Decoupled architecture data center technology roadmap Part I .

Mondo Technology Updated on 2024-02-01

The traditional data center architecture mainly uses the server as the deployment unit to realize computing processing and storage reading and writing, and realizes the connection and access between servers through the network, in which the server connects computing and storage resources such as CPU, memory, GPU, and hard disk through the bus. The 7th Future Network Development Conference released the "Computing Network Operating System, Optoelectronic Convergence Service, Customized Wide Area Network", and "Serverless Data Center with Network IO as the Center".**Links:

Future Networks***2023) Collection1, Future Networks***2023): Computing Network Operating System***2, Future Networks***2023): Serverless Data Centers with Network IO as the Center***3, Future Networks***2023): Customized WAN for Optoelectronic Convergence Services***

ACDU China Tour: Database Technology Disclosure and Application Practice Collection" Data-driven Enterprise Digital Business ReportInnovative technology promotes the in-depth development of computing power networkThe design and implementation of enterprise desktop virtualization system: the current situation and future of enterprise terminal operation and maintenance, hyperconverged infrastructure, and server virtualization core technologyProgress in Gigabit Optical Access Network TechnologyHigh-throughput data network architecture and key technologies***SaaS Industry Research Report for Chinese Enterprises (2022)Financial-grade Distributed Database***Basic Network Technology: Development of Gigabit Optical Broadband Technology**(2023)Building Edge Intelligence to Promote New Development of Computing Power Networks (2023)2023-2025 Global DICT Technology Trend Research and Judgment Vehicle Broadcasting Vehicle Wireless Transmission Technology Report (2023)Industry In-depth Research Report"Controlling the Hybrid Multi-cloud Environment***Full-stack Cloud Technology Exploration and Practice Collection》 2023 U.S. SaaS Market Research Report Limited by the local access and limited capacity of the server's internal bus, various resources can only exist in a tightly coupled relationship, so traditional data centers often purchase various types of servers to meet the computing and storage needs of different applications.

In general, server-based data centers have limitations such as insufficient hardware scalability, low resource utilization, insufficient elasticity of resource use, and low fault tolerance granularity, which cannot effectively meet the diverse needs of emerging applications such as serverless computing and distributed training.

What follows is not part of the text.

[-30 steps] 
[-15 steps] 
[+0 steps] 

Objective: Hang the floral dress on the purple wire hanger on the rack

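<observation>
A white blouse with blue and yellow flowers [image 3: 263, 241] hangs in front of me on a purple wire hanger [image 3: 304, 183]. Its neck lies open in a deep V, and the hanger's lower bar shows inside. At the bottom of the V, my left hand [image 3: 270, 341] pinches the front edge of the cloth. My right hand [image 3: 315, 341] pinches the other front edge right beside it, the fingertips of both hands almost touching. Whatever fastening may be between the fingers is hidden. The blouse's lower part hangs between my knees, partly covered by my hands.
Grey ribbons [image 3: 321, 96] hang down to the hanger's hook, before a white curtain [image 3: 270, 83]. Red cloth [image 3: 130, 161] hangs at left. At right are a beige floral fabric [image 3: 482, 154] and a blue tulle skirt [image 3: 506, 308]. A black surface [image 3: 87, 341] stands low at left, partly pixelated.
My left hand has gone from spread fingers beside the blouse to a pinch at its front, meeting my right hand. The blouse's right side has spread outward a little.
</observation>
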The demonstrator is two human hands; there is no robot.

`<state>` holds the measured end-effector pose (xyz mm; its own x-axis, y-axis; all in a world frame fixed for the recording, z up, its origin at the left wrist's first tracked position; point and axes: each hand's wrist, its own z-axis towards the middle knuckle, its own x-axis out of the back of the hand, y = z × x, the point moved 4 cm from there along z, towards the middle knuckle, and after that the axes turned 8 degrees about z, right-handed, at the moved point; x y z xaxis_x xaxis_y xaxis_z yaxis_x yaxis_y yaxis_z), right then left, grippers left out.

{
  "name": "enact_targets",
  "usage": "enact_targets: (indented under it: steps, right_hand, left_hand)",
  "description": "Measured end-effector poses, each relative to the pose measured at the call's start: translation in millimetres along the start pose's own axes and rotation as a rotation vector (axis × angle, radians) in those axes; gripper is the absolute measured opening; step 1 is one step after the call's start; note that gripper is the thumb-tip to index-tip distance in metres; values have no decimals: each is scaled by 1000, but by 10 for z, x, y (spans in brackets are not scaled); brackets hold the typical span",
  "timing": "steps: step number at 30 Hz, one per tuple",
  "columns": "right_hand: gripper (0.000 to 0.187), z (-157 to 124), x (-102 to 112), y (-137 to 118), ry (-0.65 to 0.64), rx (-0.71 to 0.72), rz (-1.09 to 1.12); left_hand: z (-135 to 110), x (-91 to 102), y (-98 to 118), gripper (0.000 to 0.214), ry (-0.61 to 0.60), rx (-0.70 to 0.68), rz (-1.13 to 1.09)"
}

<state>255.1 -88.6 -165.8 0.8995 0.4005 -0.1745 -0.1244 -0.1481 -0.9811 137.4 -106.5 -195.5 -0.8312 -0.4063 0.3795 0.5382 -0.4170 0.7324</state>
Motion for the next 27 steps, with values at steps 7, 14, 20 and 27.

The main form of the resource decoupled data center architecture is to build heterogeneous storage and computing resource pools such as CPU, GPU, FPGA, RAM, SSD, HDD, etc., and connect each hardware resource pool through the network to realize the interconnection between resource pools.

The above-mentioned resource decoupling data center architecture breaks the physical boundaries between traditional servers, and at the same time, because the network has global access and highly scalable capabilities, it can get rid of the constraints of the traditional data center architecture with servers as the deployment unit.

With the diversification of application requirements for storage and computing resources, the high-speed network technology, and the high-energy hardware control, data centers based on resource decoupling architecture have ushered in their development opportunities.

1) Diversification of application requirements.

In terms of resource performance, applications in different fields involve different types of data operations, which are suitable for processing with specific computing chips, such as multiplication and addition of matrices or vectors involved in the field of artificial intelligence, which have high specificity and excessive computing power consumption, and are not suitable for computing with general-purpose CPUs.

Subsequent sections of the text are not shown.